– Да! – подтвердил колдун. – Ты, конечно, видишь, как… ожесточилось его сердце. И его безумие тебе очевидно!
– А ты… ты будешь моей книгой вместо него?
Акхеймион задумался, чтобы лучше подобрать слова.
– Сесватха, – начал он с умоляющим видом, – твой старинный друг из прошлой жизни – живет во мне, мой господин. Я не могу предать его. Позволь мне нести бремя твоих воспоминаний!
Клирик, пройдя несколько шагов, медлил с ответом, выражение лица его было непроницаемым.
– Сесватха… – наконец повторил он. – Это имя… я помню. Когда мир был охвачен огнем… Когда Мог-Фарау взвалил облака на плечи… Он… Сесватха сражался на моей стороне… какое-то время.
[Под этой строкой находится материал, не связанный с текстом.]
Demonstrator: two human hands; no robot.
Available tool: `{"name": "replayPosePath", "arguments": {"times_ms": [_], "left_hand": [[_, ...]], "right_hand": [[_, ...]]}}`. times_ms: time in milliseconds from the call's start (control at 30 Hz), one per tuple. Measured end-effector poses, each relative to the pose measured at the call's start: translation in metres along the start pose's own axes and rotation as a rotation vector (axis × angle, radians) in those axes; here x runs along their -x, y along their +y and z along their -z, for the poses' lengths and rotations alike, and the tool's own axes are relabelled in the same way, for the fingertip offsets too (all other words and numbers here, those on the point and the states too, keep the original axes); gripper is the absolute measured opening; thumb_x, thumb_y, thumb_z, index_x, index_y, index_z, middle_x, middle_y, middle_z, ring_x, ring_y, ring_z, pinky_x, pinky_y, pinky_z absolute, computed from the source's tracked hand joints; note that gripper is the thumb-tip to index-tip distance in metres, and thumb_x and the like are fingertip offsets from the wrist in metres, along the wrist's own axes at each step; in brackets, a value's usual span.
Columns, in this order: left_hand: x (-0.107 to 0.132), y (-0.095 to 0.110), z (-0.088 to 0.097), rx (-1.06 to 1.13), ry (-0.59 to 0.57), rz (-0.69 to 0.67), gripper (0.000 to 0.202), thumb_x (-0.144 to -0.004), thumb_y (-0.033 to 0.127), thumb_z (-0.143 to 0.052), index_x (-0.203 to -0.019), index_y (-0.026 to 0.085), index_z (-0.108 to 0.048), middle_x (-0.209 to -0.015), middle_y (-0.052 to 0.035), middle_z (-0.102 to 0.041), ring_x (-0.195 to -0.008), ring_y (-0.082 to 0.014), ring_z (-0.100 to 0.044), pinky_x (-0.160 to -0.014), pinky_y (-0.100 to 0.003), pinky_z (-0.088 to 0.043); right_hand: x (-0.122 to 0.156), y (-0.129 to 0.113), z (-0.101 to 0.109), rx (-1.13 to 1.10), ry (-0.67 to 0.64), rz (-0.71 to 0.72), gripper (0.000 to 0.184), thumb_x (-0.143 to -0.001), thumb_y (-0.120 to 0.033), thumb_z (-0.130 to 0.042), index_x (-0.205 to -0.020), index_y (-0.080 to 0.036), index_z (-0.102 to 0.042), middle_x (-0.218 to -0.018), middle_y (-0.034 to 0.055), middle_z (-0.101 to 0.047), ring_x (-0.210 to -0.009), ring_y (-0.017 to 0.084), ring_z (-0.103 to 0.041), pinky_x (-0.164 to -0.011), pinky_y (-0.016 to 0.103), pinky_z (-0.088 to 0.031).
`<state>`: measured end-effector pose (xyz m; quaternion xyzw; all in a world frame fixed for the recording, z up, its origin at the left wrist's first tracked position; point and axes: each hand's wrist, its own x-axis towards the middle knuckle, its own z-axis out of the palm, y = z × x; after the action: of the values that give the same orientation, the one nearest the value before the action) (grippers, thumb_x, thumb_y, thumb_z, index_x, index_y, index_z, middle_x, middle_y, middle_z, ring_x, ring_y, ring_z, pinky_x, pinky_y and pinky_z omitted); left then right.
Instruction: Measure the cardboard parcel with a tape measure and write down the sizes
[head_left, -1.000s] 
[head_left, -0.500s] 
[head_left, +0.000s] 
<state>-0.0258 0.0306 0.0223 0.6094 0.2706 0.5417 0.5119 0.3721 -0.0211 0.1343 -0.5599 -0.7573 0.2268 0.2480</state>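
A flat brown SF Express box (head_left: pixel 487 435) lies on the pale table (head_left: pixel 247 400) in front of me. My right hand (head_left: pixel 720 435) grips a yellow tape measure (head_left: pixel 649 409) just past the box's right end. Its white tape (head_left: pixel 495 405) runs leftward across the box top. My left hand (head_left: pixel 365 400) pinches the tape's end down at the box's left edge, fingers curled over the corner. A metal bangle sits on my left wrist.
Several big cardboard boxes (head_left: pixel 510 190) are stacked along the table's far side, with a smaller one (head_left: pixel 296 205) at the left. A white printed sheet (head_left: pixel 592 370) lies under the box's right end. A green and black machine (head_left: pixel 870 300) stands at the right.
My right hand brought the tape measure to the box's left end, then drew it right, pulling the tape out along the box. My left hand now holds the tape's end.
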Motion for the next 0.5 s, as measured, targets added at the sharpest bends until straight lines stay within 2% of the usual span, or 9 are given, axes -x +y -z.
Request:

– Да! – воскликнул Акхеймион. – Прошу тебя, Владыка. Возьми меня своей книгой! Оставь этого безумного скальпера! Верни свою честь! Восстанови свою славу!
Клирик опустил голову, обхватил ладонью щеку. Плечи его затряслись. Акхеймион решил, что его душат рыдания…
Но на самом деле это был смех.
– Значит… – сказал Владыка Нелюдей с жестоким весельем. – Ты предлагаешь мне забвение?
Акхеймион слишком поздно понял свою ошибку.
– Нет… Я…
Нелюдь взметнулся, сжал его с такой силой, что колдун почувствовал себя тонким и хрупким.
– Я не умру, стручок! – вскричал он.
Он перекатывал голову от плеча к плечу в странном, бурном безумии, размахивая руками, будто пытался что-то ухватить.
– Нет! Я буду крушить и разорять!
Мало что выводит из равновесия сильнее, чем внезапное нарушение принятого за истину. Старый колдун прибегал к собственной логике – собственному самолюбию, – забывая, что отсутствие обычных намерений – то самое, что делает безумца безумным. Он предлагал себя в качестве инструмента, не понимая, что он с Мимарой – условия сделки: тень давнего друга и эхо утраченной любви. Они были любовью, которую он собирался предать.
Надо было помнить об этих душах…
– Честь? – воскликнул Нелюдь, и со своей усмешкой он стал походить на гигантского шранка. – Любовь? Все это мусор перед лицом забвения! Нет! Я схвачу мир и вытряхну из него все горести и муки, какие удастся! Я вспомню!